The boy ran to the door, and inquired, ‘Who’s there?’

‘A stranger,’ was the reply.

‘What do ye want?’ inquired the genius, with a degree of caution seldom found in persons honoured with such an epithet.

‘I have a letter to Master Rogers, from his brother,’ answered the stranger.

‘A letter frae my brother John!’ cried Richard, starting from his seat; ‘open the door, laddie; open the door.’

Now, Richard Rogers had a brother, who also had been considered a sort of genius in his youth. He was of a wild and restless disposition in those days, and his acquaintances were wont to call him by the name of Jack the Rambler. But it is a long road that has no turning; he had now been many years at sea; was the captain of a free-trader; and as remarkable for his steadiness and worldly wisdom, as he had been noted for the wildness of his youth. There was a mysterious spot in the captain’s history, which even his brother Richard had never been able to unriddle. But that spot will be brought to light by and by.

George opened the door, and the stranger entered. He was dressed as a seaman; and Nelly drew back and appeared troubled as her eyes fell upon him. It was evident she had set him down in her mind as an unlucky first-foot. He was not, indeed, the most comely personage that one might desire to look upon on a New Year’s morning; for he was a squat little fellow, with huge red whiskers that almost buried his face, his burly head was covered with a sou-wester, and his eyes squinted most fearfully. Nelly could not withdraw her eyes from the man’s eyes; she contemplated the squint with horror. Such eyes were never in the head of a first-foot before. She was sure that ‘something no canny would be the upshot.’

‘Tak a seat, sir; tak a seat, sir,’ said Richard, addressing the sailor; ‘fill out a glass, and mak yoursel at hame. Nelly, bring a clean tumbler. And ye hae a letter frae my brother, the captain, sir?’ added he, anxiously; ‘who is he? Where is he? When did ye see him?’

‘I left him at Liverpool, sir,’ replied the queer-looking sailor; ‘and, as I intended to take a run down overland to Leith to see my old mother, ‘Bill,’ says he to me—(for my name’s Bill, sir—Bill Somers)—well, as I’m saying,. ‘Bill,’ says he, ‘you’ll be going past the door of a brother of mine, and I wish I were going with you’—(and I wish he had, for not to say it before you, sir, there an’t a better or a cleverer fellow than Captain Rogers, in the whole service, nor a luckier one either, though, poor fellow, he has had his bad luck too in some things; and it sticks to him still, and will stick to him)—however, as I say, said he to me—‘Bill, here is a bit of a letter, give it to my brother—it concerns my nevy, George ‘—(yes, George, I think he called him.) So I took the letter and set off—that is, some days ago—and I arrived at the public-house, a little from this, about four hours since, and intended to cast anchor there for the night; but having taken a glass or two, by way of ballast, I found myself in good sailing-trim, and having inquired about you, and finding that you lived but a short way off, and that the people in the house said, it being New Year’s times, you wouldn’t be moored yet, I desired the landlady to fill me up half a gallon, or so, of her best rum, that I mightn’t come empty-handed— for that wouldn’t be lucky, ma’am, I reckon," added he, squinting in the face of Mrs.
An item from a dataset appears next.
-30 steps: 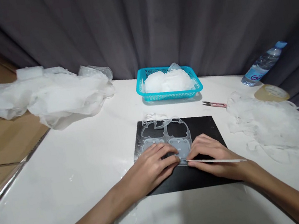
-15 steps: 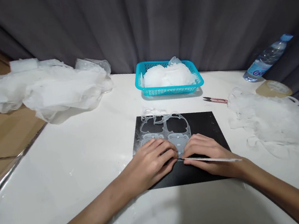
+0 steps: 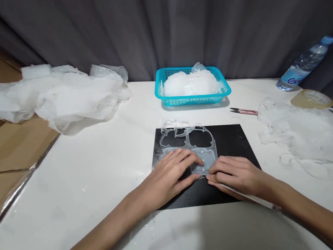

Rogers, who looked now at his eyes, and now at a large bottle, which he drew from beneath a sort of half great-coat or monkey-jacket. Nelly was no friend to spirit-drinking; nevertheless she was glad that her first-foot, though he did squint, had not come empty-handed.

The letter was handed to Mr Rogers, who, having broke the seal—"Preserve us, Richard!" said Nelly, "that’s a lang epistle! I daresay the captain’s made his will in’t— what does he say?"

"It’s a kind, sensible, weel-written letter," said Richard, "for John was a genius a’ his days; and there is mair about a will in’t than ye’re aware o’. But there’s nae secret in it. George will read it."

The letter was then given to the genius, who read as follows:--

"DEAR DICK,—As one of my crew, Bill Somers, who has sailed with me for a dozen years, is going down to Scotland, and will pass your way, I take the opportunity of writing to you, and letting you know that I am as well as a person, who has as much cause to be unhappy as I have, can desire to be. The cause of that unhappiness you don’t know, and few know it—but I do, and that’s enough. I have made some money—perhaps a good deal—but that’s of no consequence. I once thought that I might have them of my own flesh and blood to inherit it; however, that was not to be. It is a long story, and a sad story—one that you know nothing about, and which it is of no use to tell you about now. As things are, my nevy, George, is to be heir to whatever money, goods, and chattels I possess."

As her son read this, Nelly thought that it was nonsense, after all, to say that a squint first-foot was unlucky.

"Read on, George," said his father, "and take heed to what your uncle says."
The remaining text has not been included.